Spanish Masters: Seve Ballesteros, Jose Maria Olazabal and Sergio Garcia

Three Spaniards have combined for five memorable Masters victories over the last 40 years. Here, we look back at Seve Ballesteros, Jose Maria Olazabal and Sergio Garcia lighting up Augusta National…

Seve Ballesteros

1980

Ballesteros, age 23, won his first Masters and second major championship title, four strokes ahead of runners-up Jack Newton and Gibby Gilbert.

He shot rounds of 66-69-68 to lead the field by seven shots with 18 holes to play and his advantage was up to eight with seven holes to play only for him to dump his ball in the water on both the 12th and 13th holes, dropping three shots in the process, and suddenly his dreams looked to be fluttering away.

But a birdie at 15 calmed his nerves and helped steady himself to close out a monumental victory, and come in with an even-par 72 in the final round.

His victory not only signalled he was on the path to becoming one of the greats, but one which prompted a generation of European golfers to believe in themselves.

1983

Ballesteros won his second Masters and third major title, four strokes ahead of runners-up Ben Crenshaw and Tom Kite proving once and for all that the lucky tag was clearly nonsense.

His opening round of 68 put him in the mix before posting scores of 70 and 73 on the weekend to enter Monday’s final round one shot behind co-leaders Craig Stadler and Raymond Floyd.

He maintained a comfortable lead until his bogey on Amen Corner put him in trouble, but the Spaniard quickly regained his composure and steadied the ship to win by four shots.

Jose Maria Olazabal

1994

Olazabal won the first of his two Masters titles, two strokes ahead of runner-up Tom Lehman, becoming the sixth winner from Europe in the past seven Masters – extending their dominance at Augusta National Golf Club.

Olazabal used his imaginative short game to full advantage, overtaking Lehman on the par-5 8th and he never looked back.
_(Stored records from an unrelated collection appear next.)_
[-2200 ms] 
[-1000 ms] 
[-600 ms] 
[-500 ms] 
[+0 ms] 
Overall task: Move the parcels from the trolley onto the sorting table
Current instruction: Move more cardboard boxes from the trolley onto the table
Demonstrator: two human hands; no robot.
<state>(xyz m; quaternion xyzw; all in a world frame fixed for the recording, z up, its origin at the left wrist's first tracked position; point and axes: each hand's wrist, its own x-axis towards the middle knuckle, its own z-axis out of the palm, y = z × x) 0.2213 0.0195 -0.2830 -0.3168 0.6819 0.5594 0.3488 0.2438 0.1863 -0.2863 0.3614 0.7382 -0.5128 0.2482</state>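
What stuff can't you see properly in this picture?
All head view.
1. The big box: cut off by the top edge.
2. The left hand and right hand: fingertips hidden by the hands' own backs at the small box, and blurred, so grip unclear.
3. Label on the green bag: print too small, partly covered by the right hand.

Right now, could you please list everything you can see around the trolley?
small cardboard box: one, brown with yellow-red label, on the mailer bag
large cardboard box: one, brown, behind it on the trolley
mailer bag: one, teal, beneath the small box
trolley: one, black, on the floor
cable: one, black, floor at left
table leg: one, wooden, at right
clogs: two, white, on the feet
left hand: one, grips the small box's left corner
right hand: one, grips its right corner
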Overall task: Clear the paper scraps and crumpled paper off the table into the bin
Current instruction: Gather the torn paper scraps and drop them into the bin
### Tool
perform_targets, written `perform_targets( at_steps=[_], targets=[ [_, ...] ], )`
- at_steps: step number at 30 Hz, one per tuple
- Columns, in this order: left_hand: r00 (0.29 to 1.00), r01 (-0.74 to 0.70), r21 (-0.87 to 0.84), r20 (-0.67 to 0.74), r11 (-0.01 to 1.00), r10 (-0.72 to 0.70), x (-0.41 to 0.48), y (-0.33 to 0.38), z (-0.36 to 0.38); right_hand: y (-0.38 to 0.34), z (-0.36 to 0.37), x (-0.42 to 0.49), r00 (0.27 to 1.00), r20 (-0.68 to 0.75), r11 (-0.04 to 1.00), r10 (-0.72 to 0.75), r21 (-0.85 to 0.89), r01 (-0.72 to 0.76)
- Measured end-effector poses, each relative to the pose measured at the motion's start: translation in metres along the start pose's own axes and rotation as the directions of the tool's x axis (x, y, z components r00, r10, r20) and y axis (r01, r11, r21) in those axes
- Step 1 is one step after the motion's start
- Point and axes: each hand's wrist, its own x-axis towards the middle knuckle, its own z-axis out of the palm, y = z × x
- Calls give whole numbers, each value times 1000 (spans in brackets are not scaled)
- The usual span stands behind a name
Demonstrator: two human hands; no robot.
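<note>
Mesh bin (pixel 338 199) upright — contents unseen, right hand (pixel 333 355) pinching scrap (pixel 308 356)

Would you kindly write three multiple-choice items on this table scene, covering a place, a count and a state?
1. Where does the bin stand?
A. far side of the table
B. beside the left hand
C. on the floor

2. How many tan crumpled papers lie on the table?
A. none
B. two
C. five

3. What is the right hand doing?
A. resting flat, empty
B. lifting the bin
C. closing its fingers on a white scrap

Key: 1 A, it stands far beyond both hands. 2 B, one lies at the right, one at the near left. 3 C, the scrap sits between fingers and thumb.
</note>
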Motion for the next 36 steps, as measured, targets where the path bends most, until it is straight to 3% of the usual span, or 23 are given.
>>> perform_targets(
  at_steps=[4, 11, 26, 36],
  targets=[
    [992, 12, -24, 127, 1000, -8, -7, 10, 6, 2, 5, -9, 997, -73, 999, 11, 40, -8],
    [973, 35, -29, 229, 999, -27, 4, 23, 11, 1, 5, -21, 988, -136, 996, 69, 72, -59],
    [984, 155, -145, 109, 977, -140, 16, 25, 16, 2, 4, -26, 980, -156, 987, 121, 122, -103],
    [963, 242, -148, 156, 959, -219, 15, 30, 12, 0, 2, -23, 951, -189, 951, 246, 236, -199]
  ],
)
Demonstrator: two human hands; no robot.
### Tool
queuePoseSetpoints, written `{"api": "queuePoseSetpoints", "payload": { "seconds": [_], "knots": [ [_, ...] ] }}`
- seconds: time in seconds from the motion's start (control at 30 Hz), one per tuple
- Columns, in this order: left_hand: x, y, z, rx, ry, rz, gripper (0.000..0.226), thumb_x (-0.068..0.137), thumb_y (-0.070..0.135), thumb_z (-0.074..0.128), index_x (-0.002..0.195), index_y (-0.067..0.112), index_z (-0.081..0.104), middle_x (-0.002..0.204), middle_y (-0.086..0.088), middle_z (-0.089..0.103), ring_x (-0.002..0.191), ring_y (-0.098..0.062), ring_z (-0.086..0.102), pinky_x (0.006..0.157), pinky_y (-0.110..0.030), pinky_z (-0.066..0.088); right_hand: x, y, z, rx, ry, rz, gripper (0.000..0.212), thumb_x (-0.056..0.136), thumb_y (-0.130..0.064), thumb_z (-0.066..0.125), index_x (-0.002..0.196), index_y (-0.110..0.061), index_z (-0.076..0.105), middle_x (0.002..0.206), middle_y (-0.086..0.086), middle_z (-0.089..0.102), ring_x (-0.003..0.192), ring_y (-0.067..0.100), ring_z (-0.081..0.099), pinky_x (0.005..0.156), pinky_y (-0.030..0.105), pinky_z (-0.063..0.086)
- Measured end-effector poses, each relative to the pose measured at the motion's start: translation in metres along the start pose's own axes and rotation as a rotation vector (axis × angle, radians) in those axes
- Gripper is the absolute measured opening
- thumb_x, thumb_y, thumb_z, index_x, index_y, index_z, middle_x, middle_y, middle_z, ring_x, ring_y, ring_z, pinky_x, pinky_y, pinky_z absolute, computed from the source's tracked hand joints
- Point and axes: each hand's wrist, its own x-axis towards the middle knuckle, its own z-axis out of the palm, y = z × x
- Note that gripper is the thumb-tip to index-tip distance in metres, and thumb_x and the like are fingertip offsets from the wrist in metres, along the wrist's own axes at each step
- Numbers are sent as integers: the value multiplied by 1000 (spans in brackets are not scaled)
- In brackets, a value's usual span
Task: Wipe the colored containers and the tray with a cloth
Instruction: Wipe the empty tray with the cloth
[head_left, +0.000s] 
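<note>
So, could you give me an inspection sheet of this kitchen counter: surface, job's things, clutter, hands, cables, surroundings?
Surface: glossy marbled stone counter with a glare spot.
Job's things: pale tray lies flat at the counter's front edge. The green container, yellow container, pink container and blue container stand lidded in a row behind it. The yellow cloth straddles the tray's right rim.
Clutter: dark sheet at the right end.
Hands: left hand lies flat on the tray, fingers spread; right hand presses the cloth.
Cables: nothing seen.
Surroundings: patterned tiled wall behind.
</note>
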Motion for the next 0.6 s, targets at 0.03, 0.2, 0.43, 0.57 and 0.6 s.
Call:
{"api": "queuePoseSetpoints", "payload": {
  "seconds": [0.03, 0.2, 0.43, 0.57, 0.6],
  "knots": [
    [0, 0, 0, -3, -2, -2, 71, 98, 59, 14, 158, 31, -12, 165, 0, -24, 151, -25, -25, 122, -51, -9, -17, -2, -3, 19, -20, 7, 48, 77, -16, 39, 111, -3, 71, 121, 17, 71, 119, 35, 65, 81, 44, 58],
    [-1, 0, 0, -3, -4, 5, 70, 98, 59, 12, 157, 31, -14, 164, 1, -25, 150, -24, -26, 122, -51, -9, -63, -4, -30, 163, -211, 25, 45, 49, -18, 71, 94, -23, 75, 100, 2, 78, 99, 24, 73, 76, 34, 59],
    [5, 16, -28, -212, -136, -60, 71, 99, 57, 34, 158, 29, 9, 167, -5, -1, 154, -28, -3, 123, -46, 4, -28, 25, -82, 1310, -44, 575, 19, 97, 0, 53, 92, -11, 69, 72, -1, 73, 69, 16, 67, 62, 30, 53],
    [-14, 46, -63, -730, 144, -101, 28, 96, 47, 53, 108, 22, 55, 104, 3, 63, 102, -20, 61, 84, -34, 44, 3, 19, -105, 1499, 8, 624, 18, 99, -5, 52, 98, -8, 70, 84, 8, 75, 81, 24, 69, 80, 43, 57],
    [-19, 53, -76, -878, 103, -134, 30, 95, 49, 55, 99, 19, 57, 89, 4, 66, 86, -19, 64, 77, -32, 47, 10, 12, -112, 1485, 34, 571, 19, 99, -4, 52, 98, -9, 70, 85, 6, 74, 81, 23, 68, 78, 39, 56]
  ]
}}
After sinking a a 30-foot eagle putt from the front of the green on the par-5 15th, victory was secured.

The Spaniard used a note from Ballesteros in his locker on Sunday morning as the impetus to win his first major championship.

“It was very nice,” Olazabal said. “Seve has had a great influence on me. He’s given me courage and confidence to keep on playing.”

1999

Olazabal won his second Masters championship, two strokes ahead of runner-up Davis Love III and three strokes ahead of Greg Norman, who experienced another disappointing back nine at Augusta.

Major injury problems left the Spaniard fearing that he might be disabled for life, but his score of eight under par and made him only the second Spaniard to win two green jackets, after Ballesteros.

He took the lead with a second-round 66, and despite a 73 in the third round still led by one stroke entering the final round where a steady 71 saw him home.

And the leading amateur at Augusta that year? Sergio Garcia.

Sergio Garcia – 2017

Garcia claimed a sensational maiden major title at the 74th attempt after edging out Justin Rose in a play-off on a memorable final day at the 81st Masters.

Five years after stating he was resigned to “playing for second” in major championships, Garcia produced a remarkable comeback after seeing a three-shot lead turn into a two-shot deficit with seven holes to play, and the pair both missed great birdie chances on the 72nd hole to take the enthralling duel into sudden-death.